Data:
........

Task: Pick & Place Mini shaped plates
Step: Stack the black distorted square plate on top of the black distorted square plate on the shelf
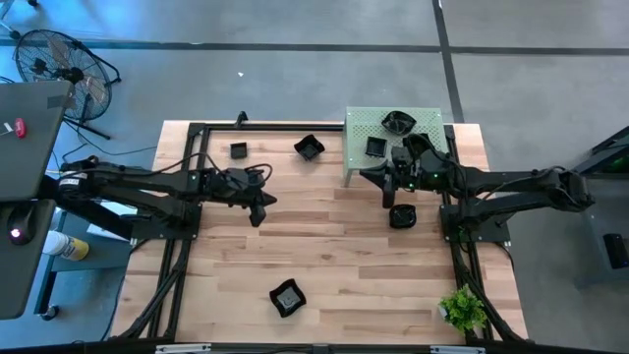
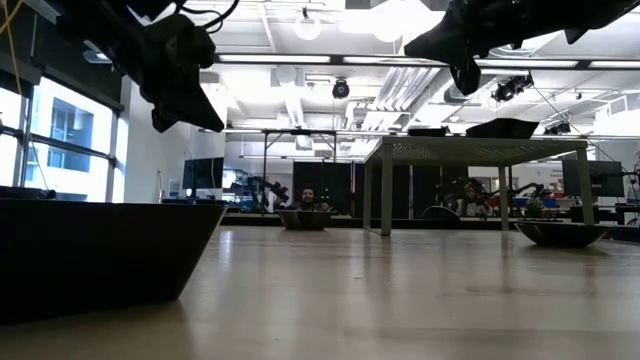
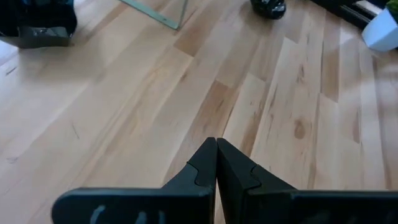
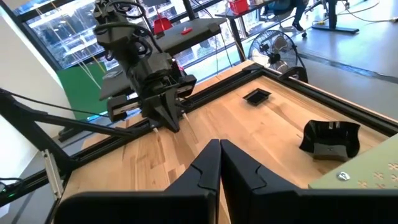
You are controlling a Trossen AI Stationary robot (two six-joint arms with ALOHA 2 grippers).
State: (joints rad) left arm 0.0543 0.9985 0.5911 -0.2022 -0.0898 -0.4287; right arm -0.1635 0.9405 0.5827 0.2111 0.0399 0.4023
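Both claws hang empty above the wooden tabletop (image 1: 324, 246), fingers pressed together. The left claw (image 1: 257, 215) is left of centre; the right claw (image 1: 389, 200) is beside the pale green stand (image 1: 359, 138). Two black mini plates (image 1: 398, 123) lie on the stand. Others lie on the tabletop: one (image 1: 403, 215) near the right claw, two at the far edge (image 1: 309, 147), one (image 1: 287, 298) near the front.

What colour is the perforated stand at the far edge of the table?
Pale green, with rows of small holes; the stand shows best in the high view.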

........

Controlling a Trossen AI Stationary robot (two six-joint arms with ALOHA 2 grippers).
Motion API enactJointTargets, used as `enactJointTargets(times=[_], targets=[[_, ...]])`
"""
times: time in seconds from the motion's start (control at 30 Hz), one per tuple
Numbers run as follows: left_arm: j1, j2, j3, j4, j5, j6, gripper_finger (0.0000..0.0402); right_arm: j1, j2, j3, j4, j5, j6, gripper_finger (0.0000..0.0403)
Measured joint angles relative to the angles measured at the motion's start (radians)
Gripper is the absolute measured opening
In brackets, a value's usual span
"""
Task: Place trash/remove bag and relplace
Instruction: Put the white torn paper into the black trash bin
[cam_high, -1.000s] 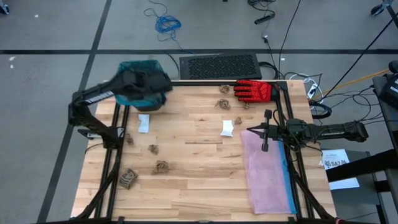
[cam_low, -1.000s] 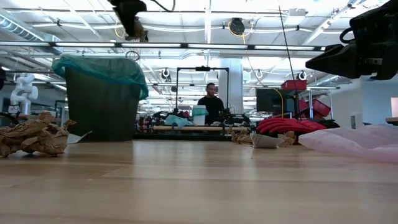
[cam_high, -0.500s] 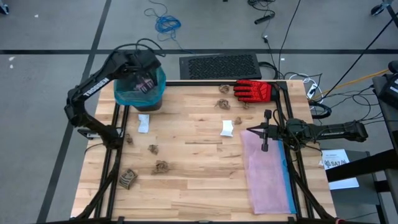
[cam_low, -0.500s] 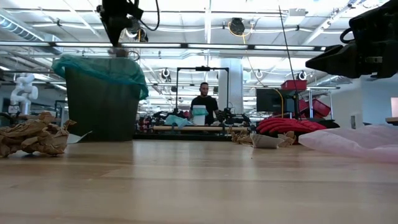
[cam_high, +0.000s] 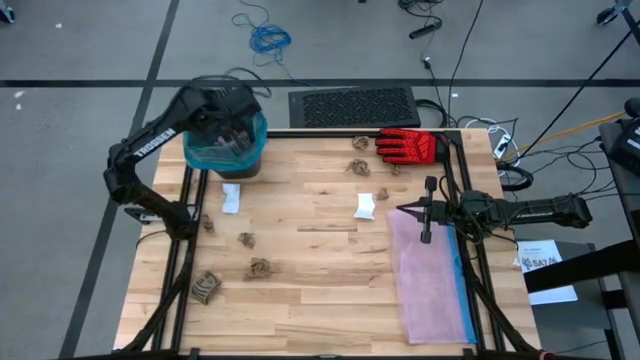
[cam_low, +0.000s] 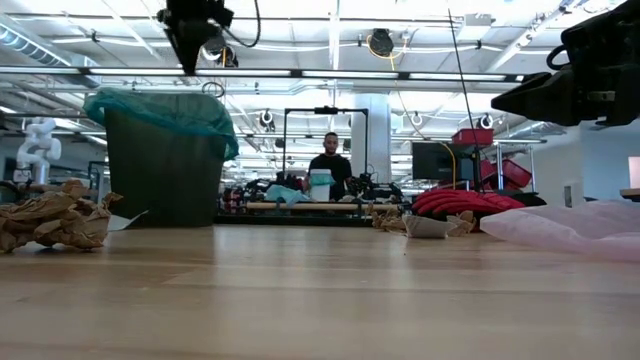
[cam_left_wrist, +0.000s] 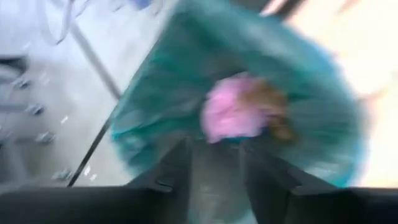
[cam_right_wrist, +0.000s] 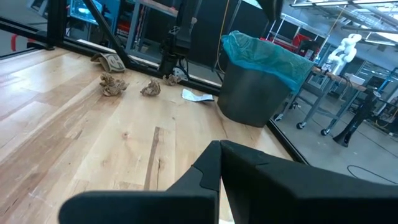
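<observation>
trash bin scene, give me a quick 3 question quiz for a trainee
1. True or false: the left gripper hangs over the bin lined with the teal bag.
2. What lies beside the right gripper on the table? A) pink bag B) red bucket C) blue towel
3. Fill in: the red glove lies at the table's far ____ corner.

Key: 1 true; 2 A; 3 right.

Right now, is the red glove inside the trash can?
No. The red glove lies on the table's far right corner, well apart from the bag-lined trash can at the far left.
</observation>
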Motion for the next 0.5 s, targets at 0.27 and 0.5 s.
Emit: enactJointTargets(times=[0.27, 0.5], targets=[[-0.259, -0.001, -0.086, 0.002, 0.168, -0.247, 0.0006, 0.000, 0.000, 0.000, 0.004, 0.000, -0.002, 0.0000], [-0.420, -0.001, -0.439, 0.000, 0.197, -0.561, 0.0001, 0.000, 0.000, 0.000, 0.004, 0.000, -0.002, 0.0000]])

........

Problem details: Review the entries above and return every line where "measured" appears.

Answer to the exercise:
Measured joint angles relative to the angles measured at the motion's start (radians)
Gripper is the absolute measured opening

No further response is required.